Fingering for natural harmonics on string instruments

Currently, I use rather convoluted procedure to indicate a fingering for natural (not artificial) harmonic:
a) Create a double-stop where one note indicates a harmonic and the other is just for fingering
b) Make that supplemental note invisible by setting its opacity to ‘0’
c) Change the notehead for harmonic note to diamond
d) Enter specific fingering for visible note and ‘0’ for invisible one

For infrequent instances it’s just a minor nuisance, but when the need arises frequently, I feel that it is a problem - not only this tedious process slows work considerably, but also the result doesn’t look nice because the length of the stem takes into account the invisible note.
If there is a better/simpler way to accomplish such a task?
If ‘no’, it would be nice to hear from the development team about the plans for fixing that shortcoming.

Igor Borodin

Can you show me a picture of what you’re trying to do, Mr. Borodin?

I’m not the OP, but I think what he’s trying to produce is the 4 over 0 fingering shown in the attached example. Having a simple way to produce this fingering would be great!

Stew
NaturalHarmonic.jpg

Please excuse my possible ignorance, since I’m a lapsed cellist, but for a natural harmonic, don’t you rather want to indicate the harmonic using the circle playing technique rather than the zero, which normally indicates the open string?

If you don’t mind me jumping in…yes. A circle. :wink:

The idea is that you want to show what finger is used to play the harmonic. I typically use a zero rather than a circle for both the open string and the harmonic. I’ve attached an example from an International Music edition of Mazas Op. 36, No. 54 that illustrates the notation I’m used to seeing and that I typically use. I can dig up some other examples if they would be useful.

Stew

You could create a new playing technique for an 0 (or edit the existing one) if you want.

But playing techniques appear above fingering by default, so using a PT still isn’t right.

I’m far from my Behind Bars at the moment, but I’m wondering what Gould has written about that…

Well, Gould is of course only one authority, and not the only one, but she writes (on page 414):

Natural harmonics are written at sounding pitch with a small circle above the note… Printed music distinguishes the harmonic circle from the open string, which uses a zero.

To the lapsed cellist (and all the others): If you don’t mind me asking, which other authorities would you consider being authorities? Do any of them deal with guitar notation and chord spelling? The “sus2 vs. 2” discussion in one of the other threads was rather unsettling…

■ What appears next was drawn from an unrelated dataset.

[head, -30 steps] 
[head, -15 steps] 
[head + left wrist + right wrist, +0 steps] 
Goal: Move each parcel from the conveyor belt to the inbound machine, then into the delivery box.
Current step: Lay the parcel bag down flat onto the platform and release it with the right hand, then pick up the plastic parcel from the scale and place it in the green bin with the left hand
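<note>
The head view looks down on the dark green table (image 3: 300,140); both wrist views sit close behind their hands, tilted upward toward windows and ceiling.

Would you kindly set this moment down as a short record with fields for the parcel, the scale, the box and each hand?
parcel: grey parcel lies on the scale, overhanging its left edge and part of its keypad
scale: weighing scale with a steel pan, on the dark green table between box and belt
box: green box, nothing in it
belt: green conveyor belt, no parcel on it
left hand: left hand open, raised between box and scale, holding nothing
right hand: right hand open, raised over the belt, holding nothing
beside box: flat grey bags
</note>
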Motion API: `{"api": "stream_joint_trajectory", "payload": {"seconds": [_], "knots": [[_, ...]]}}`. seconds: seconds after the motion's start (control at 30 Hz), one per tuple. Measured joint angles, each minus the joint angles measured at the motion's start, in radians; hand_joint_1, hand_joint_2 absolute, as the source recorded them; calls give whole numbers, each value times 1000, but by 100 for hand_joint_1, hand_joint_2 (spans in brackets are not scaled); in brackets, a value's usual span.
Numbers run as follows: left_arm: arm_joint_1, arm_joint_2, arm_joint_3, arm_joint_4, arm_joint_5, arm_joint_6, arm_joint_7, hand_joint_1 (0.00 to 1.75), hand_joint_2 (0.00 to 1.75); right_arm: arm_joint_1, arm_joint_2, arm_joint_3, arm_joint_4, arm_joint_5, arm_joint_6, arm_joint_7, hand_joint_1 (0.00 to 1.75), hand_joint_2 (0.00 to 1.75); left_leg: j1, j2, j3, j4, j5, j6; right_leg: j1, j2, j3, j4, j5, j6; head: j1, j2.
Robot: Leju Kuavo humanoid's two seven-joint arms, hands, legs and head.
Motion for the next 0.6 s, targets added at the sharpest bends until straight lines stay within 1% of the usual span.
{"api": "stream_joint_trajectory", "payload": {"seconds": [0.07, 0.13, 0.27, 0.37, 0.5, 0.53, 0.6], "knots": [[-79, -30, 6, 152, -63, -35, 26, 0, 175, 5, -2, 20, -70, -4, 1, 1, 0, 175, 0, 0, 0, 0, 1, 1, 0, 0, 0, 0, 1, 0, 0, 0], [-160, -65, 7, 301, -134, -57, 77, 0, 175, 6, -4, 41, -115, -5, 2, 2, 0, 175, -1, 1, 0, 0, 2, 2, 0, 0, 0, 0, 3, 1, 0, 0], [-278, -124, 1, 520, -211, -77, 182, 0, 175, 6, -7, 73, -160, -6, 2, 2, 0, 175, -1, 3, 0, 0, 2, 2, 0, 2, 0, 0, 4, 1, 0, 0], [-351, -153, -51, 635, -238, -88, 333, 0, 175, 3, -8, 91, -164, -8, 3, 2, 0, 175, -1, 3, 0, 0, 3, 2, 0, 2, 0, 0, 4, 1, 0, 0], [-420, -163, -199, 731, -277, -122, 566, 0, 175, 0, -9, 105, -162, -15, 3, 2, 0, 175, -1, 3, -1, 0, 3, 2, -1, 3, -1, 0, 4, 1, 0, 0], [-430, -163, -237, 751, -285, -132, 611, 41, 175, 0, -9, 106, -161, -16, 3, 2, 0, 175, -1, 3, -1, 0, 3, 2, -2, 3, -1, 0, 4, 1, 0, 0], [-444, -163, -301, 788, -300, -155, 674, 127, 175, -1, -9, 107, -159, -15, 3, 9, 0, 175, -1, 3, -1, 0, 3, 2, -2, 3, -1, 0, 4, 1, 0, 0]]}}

I’m not sure there’s a great authority on chord symbol conventions – there have been many attempts, but none has really taken hold. But some of the other standard texts on music notation are “Music Notation” by Gardner Read, “Music Notation in the Twentieth Century” by Kurt Stone, “Teach Yourself the Art and Practice of Music Notation” by Ted Ross, “The Art of Music Copying” by Clinton Roemer, the “Norton Dictionary of Music Notation” by Gerou and Lusk, and so on. All of them have different strengths and weaknesses. There are some more recent books in the Berklee Press series, but I’m not sure any of them are especially authoritative beyond being a good guide to what is taught by faculty at Berklee.

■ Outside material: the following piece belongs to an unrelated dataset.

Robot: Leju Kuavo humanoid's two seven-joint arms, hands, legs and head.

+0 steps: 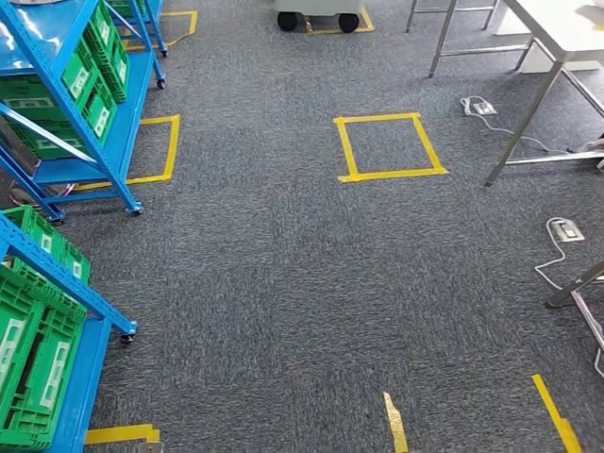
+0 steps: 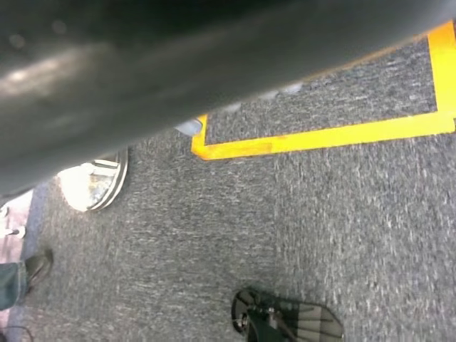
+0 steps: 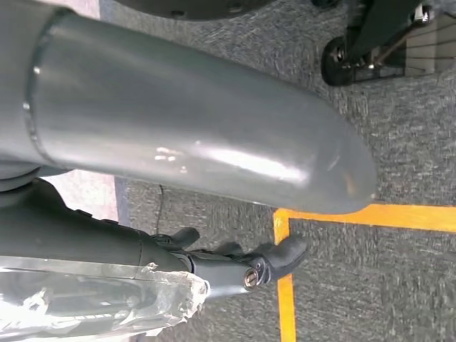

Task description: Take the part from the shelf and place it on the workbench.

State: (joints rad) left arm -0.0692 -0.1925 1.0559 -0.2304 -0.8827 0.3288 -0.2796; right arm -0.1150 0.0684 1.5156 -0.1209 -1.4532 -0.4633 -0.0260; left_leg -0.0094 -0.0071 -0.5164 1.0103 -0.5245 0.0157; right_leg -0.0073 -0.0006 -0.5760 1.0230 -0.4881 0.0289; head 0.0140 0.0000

I suppose that most (if not all) the books you cited are within a 2m radius circle from your deskchair… Thanks for that, Daniel!

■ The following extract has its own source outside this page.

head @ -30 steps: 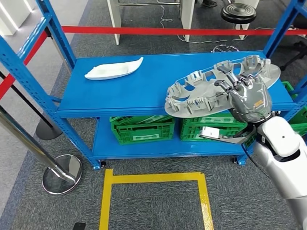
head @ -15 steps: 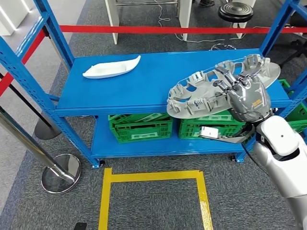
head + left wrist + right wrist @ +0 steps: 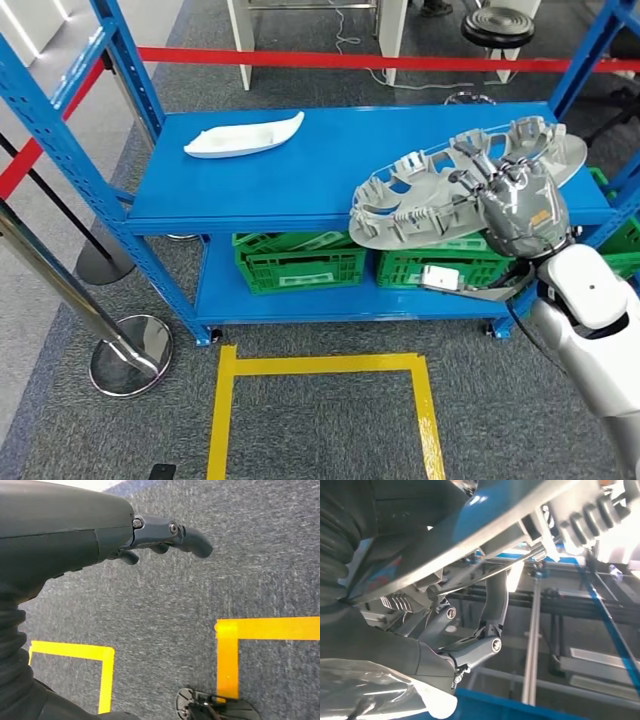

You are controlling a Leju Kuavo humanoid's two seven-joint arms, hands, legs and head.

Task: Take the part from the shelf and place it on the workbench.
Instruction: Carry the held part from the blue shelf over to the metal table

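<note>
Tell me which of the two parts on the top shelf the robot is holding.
The large grey ribbed part at the shelf's right end; the right hand grips it. The small white boat-shaped part lies untouched at the back left.

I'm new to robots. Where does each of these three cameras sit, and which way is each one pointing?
Head view: high on the body, looking forward and down at the blue shelf; the right hand grips the grey part.
Left wrist view: behind the left hand, facing down at carpet and yellow tape.
Right wrist view: behind the right hand, looking up along the grey part.
Head and right wrist views share that hand and part.
</note>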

I’m sorry for late response and for not being sufficiently clear.
Here’s the illustration:


Certainly, in many situations it would suffice to put ‘0’ or/and set the appropriate notehead; as shown in the first two bars.
Yet, there are cases, where it’s important to indicate what finger should be used for taking particular natural harmonic. For example, depending on the music context, that particular harmonic ‘A’ can be taken with any of the four fingers. And that’s where the need for workaround arises.
As it’s seen in bar ‘c’, first I have to create a fictitious double-stop and assign fingering to both notes, then I have to set the supplemental note’s opacity to ‘0’, and finally (depending on conventions) apply the specific notehead.
Still, as you can see, the stem is disproportionally (and understandably) long; so if I’m ‘perfectionist’ (I’m not), I’d have to go to Engrave mode and adjust it accordingly.

That’s why, I believe it would be of definite help, if at some point in the future, we’ll be able to enter that type of fingering.

Thank you,
Igor Borodin

P.S. By no means I’m an expert on violin notation (though, am a life-long professional violinist/teacher), yet, can’t help saying that I’m definitely with sspharis (sorry, I don’t know your name) on the question of whether to use letter ‘O’ or a digit ‘0’ for indicating open string or harmonic. Also, I quickly checked on that with a couple of my colleagues, and the consensus is that harmonic is indicated by a digit ‘0’.

It’s not a universal convention to use the digit instead of the symbol.

The harmonic glissandos in the Rite of Spring, for example…

Certainly, there are various publishing conventions/preferences.
I should’ve clarified that I meant violin parts - whether orchestral or solo - where the most common way (at least in my experience) for indicating a harmonic is to use digit ‘0’.